Without changing a word, copy every line of the listing below and leave out the images.

▬▬▬▬▬▬▬▬▬▬

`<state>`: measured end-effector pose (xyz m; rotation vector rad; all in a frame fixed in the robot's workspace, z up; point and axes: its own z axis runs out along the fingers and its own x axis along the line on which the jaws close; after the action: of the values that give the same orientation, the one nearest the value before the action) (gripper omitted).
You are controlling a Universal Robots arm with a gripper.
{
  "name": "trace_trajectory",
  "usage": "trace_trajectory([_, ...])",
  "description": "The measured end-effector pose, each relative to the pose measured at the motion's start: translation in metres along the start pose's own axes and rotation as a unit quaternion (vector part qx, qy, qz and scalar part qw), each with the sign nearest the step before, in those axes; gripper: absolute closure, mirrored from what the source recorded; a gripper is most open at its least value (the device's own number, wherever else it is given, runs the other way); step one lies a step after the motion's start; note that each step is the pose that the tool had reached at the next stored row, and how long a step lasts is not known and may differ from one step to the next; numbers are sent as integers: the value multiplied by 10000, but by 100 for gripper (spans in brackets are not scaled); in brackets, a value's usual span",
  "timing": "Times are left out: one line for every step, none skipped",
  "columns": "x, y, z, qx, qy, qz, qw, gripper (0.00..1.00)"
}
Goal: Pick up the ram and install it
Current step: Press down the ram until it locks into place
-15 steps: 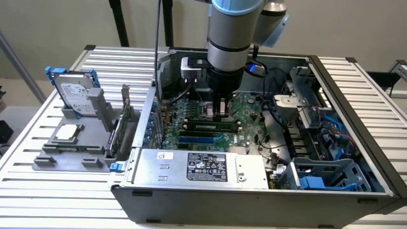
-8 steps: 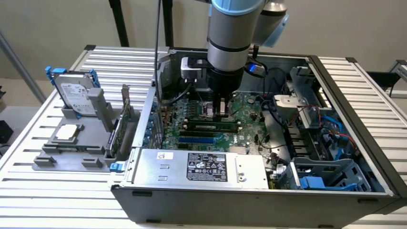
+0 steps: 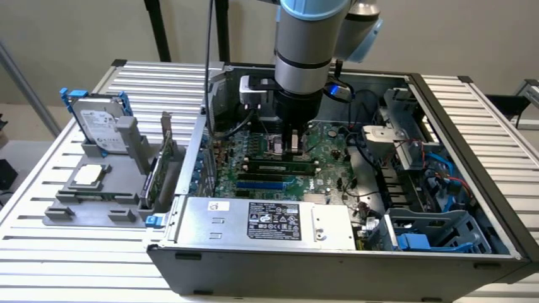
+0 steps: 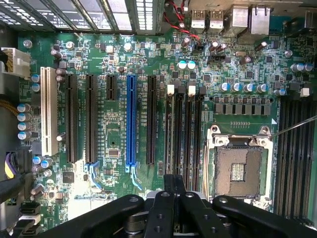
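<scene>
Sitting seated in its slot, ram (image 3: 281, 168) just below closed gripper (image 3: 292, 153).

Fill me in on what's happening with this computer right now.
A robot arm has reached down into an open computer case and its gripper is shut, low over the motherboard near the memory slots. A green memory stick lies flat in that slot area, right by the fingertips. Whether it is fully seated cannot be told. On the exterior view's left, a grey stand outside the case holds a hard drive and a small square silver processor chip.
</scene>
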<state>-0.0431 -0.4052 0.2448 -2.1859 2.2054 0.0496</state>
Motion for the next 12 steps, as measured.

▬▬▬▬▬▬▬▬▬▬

SOLUTION:
`<state>`: measured end-effector pose (xyz m; rotation vector rad; all in a frame fixed in the robot's workspace, z up; point and axes: its own z axis runs out along the fingers and its own x axis along the line on which the jaws close; after the action: of the values that give the same orientation, the one nearest the value before the action) (gripper omitted).
You are controlling a Universal Robots arm with a gripper.
{
  "name": "trace_trajectory",
  "usage": "trace_trajectory([_, ...])",
  "description": "The measured end-effector pose, each relative to the pose measured at the motion's start: translation in metres along the start pose's own axes and rotation as a unit quaternion (vector part qx, qy, qz and scalar part qw), each with the sign nearest the step before, in those axes; gripper: absolute closure, mirrored from what the source recorded; a gripper is most open at its least value (the device's own number, wherever else it is given, runs the other way); step one lies a step after the motion's start; note that each step is the pose that the tool had reached at the next stored row, and how long a step lasts is not known and may differ from one step to the next; numbers are sent as integers: the value multiplied by 10000, but by 100 for gripper (spans in brackets are not scaled); in brackets, a value's usual span",
  "timing": "Times are left out: one line for every step, none skipped",
  "columns": "x, y, z, qx, qy, qz, qw, gripper (0.00..1.00)"
}
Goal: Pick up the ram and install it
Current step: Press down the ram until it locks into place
-15 steps: 
-8 steps: 
+0 steps: 
+0 steps: 
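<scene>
Sitting seated in its slot, ram (image 3: 281, 168) just below closed gripper (image 3: 292, 153).

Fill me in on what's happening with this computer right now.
A robot arm has reached down into an open computer case and its gripper is shut, low over the motherboard near the memory slots. A green memory stick lies flat in that slot area, right by the fingertips. Whether it is fully seated cannot be told. On the exterior view's left, a grey stand outside the case holds a hard drive and a small square silver processor chip.
</scene>
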<state>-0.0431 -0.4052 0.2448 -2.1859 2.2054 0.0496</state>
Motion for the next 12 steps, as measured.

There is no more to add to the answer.